** EXTRACTED ENTRIES follows **

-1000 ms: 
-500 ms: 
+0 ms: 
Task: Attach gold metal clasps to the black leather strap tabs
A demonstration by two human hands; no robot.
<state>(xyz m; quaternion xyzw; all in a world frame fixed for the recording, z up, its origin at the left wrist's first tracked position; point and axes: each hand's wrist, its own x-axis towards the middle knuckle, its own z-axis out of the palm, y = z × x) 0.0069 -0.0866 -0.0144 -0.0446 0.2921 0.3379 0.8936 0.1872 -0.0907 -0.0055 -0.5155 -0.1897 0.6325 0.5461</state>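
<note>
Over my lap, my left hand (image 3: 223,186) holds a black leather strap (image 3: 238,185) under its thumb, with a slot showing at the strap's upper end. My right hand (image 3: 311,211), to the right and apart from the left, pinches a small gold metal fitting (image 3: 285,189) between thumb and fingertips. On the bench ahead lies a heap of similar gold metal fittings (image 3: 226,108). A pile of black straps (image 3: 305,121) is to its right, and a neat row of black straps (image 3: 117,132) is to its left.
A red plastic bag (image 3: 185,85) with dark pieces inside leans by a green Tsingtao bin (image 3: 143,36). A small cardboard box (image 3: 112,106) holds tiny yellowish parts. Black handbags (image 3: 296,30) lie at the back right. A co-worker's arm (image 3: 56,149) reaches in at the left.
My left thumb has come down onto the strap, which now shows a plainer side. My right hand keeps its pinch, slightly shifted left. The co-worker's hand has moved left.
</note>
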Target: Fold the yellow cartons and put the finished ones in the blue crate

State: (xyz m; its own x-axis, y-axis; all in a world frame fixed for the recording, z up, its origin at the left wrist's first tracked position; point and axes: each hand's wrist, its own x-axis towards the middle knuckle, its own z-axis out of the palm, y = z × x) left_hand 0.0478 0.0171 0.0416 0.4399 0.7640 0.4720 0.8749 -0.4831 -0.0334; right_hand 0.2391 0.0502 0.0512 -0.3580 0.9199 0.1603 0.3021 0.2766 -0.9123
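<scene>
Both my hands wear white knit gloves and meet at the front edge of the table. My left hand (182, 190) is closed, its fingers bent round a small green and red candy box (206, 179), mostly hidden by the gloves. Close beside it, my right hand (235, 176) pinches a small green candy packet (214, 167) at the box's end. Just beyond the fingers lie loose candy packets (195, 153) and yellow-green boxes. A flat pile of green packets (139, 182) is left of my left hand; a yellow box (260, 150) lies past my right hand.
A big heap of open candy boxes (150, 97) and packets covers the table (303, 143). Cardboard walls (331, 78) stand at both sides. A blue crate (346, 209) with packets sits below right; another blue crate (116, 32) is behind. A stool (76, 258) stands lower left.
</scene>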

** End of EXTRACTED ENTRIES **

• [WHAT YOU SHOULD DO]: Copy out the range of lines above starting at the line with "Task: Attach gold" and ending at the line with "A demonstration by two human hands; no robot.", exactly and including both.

• [ANSWER TO THE PROBLEM]:
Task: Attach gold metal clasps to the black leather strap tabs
A demonstration by two human hands; no robot.

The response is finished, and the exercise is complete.